Sur le fondement de la loi Macron relative à la croissance, l’activité et l’égalité des chances économiques du 6 août 2015, l’ordonnance 2016-413 du 7 avril 2016 publiée le 8 avril donne de nouveaux pouvoirs aux DIRECCTE (Directions Régionales des Entreprises, de la Concurrence, de la Consommation, du Travail et de l’Emploi) et aux agents de contrôle de l’inspection du travail.

Cette ordonnance devra être ratifiée par le Parlement d’ici le 8 septembre 2016.

Elle prévoit :

  • Un renforcement des prérogatives du système d’inspection du travail.
  • Des mesures de mises en cohérence dans le code du travail et entre le code du travail et d’autres codes.
  • Une amélioration des moyens d’intervention de l’inspection du travail dans le domaine de la santé et de la sécurité du travail.
  • Une révision des sanctions qui peuvent être prises par la DIRECCTE et l’inspection du travail.

Sur ce dernier point, il convient de distinguer les sanctions administratives et les sanctions pénales :

Sanctions administratives

En cas de manquement à certaines dispositions du code du travail, l’administration pourra prononcer des sanctions administratives de type amendes.

En cas de violation des durées maximales de travail, de violation du repos quotidien, de non-respect du SMIC, de non-respect de salaire minimum conventionnel, de non-respect des mesures liées aux installations sanitaires, à la restauration…, l’administration pourra prononcer une amende jusqu’à 2 000€.

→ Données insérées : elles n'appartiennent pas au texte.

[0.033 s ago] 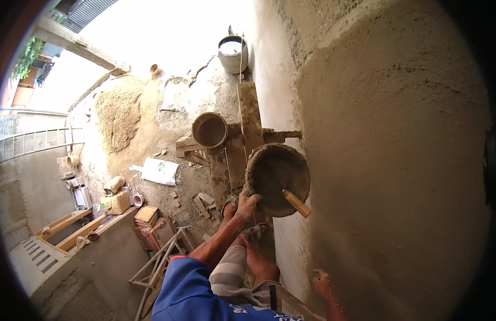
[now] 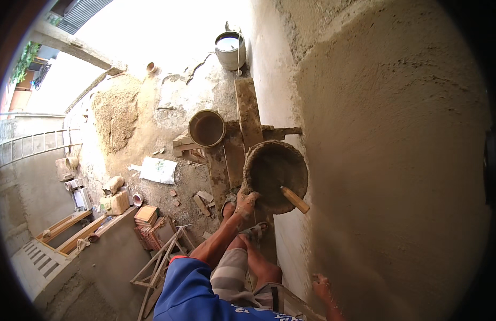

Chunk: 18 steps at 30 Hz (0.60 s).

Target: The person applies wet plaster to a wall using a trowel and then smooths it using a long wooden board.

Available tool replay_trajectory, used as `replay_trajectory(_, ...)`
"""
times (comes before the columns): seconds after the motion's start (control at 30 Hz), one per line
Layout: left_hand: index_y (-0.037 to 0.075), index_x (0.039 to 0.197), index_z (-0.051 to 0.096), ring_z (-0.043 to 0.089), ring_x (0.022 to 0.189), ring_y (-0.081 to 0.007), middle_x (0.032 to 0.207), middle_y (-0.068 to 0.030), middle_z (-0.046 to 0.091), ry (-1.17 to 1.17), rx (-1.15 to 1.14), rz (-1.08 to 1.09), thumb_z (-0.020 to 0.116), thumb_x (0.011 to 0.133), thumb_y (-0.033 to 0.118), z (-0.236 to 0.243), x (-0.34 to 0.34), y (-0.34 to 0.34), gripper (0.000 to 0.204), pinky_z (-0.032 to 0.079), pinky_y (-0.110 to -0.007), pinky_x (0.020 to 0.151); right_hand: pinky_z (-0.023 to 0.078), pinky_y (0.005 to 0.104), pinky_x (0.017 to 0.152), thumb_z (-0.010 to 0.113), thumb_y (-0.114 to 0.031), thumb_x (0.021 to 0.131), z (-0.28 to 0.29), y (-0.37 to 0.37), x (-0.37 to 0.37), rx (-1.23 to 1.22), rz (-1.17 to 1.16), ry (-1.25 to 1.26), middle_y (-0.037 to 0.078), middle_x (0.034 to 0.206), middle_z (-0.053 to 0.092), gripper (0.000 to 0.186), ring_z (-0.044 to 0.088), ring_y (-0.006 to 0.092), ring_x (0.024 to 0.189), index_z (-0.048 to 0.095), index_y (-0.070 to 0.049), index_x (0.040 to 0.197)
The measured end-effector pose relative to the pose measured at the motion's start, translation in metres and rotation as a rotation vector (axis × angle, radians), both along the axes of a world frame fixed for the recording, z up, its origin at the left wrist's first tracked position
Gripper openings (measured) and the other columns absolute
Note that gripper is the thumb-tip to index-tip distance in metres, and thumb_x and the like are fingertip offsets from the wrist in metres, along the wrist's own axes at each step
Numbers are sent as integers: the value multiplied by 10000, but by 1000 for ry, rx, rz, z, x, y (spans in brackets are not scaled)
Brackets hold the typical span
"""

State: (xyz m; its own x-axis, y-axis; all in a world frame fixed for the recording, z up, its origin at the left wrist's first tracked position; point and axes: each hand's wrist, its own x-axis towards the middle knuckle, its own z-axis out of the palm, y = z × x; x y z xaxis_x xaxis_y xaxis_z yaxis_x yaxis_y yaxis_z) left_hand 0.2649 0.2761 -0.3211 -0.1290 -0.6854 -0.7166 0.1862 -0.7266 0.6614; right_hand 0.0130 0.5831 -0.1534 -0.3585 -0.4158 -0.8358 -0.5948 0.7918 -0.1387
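Note:
My left hand (image 2: 248,201) grips the near left rim of a round, mortar-crusted bucket (image 2: 249,167). Wet grey mortar (image 2: 269,174) lies inside it. A tool with a wooden handle (image 2: 295,199) rests in the mortar, its handle leaning out over the near right rim; its blade is hidden. My right hand (image 2: 322,287) is low beside the plastered wall (image 2: 387,176), holding nothing that I can see, its fingers partly apart. Whether it touches the wall I cannot tell.
Planks (image 2: 248,109) run along the wall under the bucket and my sandalled feet. A second bucket (image 2: 207,128) stands left of them, and a water-filled drum (image 2: 230,52) farther off. Sand (image 2: 115,115), a white sack (image 2: 158,170), stacked tiles (image 2: 153,232) and a wooden frame (image 2: 161,262) lie left.

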Motion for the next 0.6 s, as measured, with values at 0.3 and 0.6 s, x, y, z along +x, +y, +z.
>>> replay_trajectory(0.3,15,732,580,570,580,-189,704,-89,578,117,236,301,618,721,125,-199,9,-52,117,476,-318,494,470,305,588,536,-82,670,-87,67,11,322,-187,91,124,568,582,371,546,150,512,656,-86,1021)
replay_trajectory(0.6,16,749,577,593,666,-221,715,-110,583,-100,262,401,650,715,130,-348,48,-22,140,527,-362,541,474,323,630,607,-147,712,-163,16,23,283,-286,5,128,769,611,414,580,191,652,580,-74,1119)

Concernant les aspects de santé et de sécurité, comme le non-respect de l’arrêt temporaire des travaux ou de l’activité, le non-retrait d’un salarié trop jeune affecté à des travaux interdits ou réglementés ou le non-respect des demandes de vérifications faites par l’agent de contrôle, la sanction pourra aller jusqu’à 10 000€.

Sanctions pénales

L’ordonnance revoit à la hausse le montant des amendes pénales et permet à l’administration du travail de proposer des transactions pénales ce qui rendra plus efficace le traitement judiciaire.

 

Nature de l’infraction Amende actuelle Amende au 1/7/2016
Infractions aux règles de santé et de sécurité 3 750€ (9 000€ et 1 an de prison en cas de récidive) 10 000€ (30 000€ et 1 an de prison en cas de récidive)
BTP, non-respect par le maître d’ouvrage des obligations relatives au coordonnateur en santé et sécurité au travail, au plan de coordination et au dossier des interventions ultérieures sur l’ouvrage 9 000€ (15 000€ et 1 an de prison en cas de récidive) 10 000€ (15 000€ et 1 an de prison en cas de récidive)
Obstacle au contrôle 3 750€ (et 1 an de prison) 37 500€ (et 1 an de prison)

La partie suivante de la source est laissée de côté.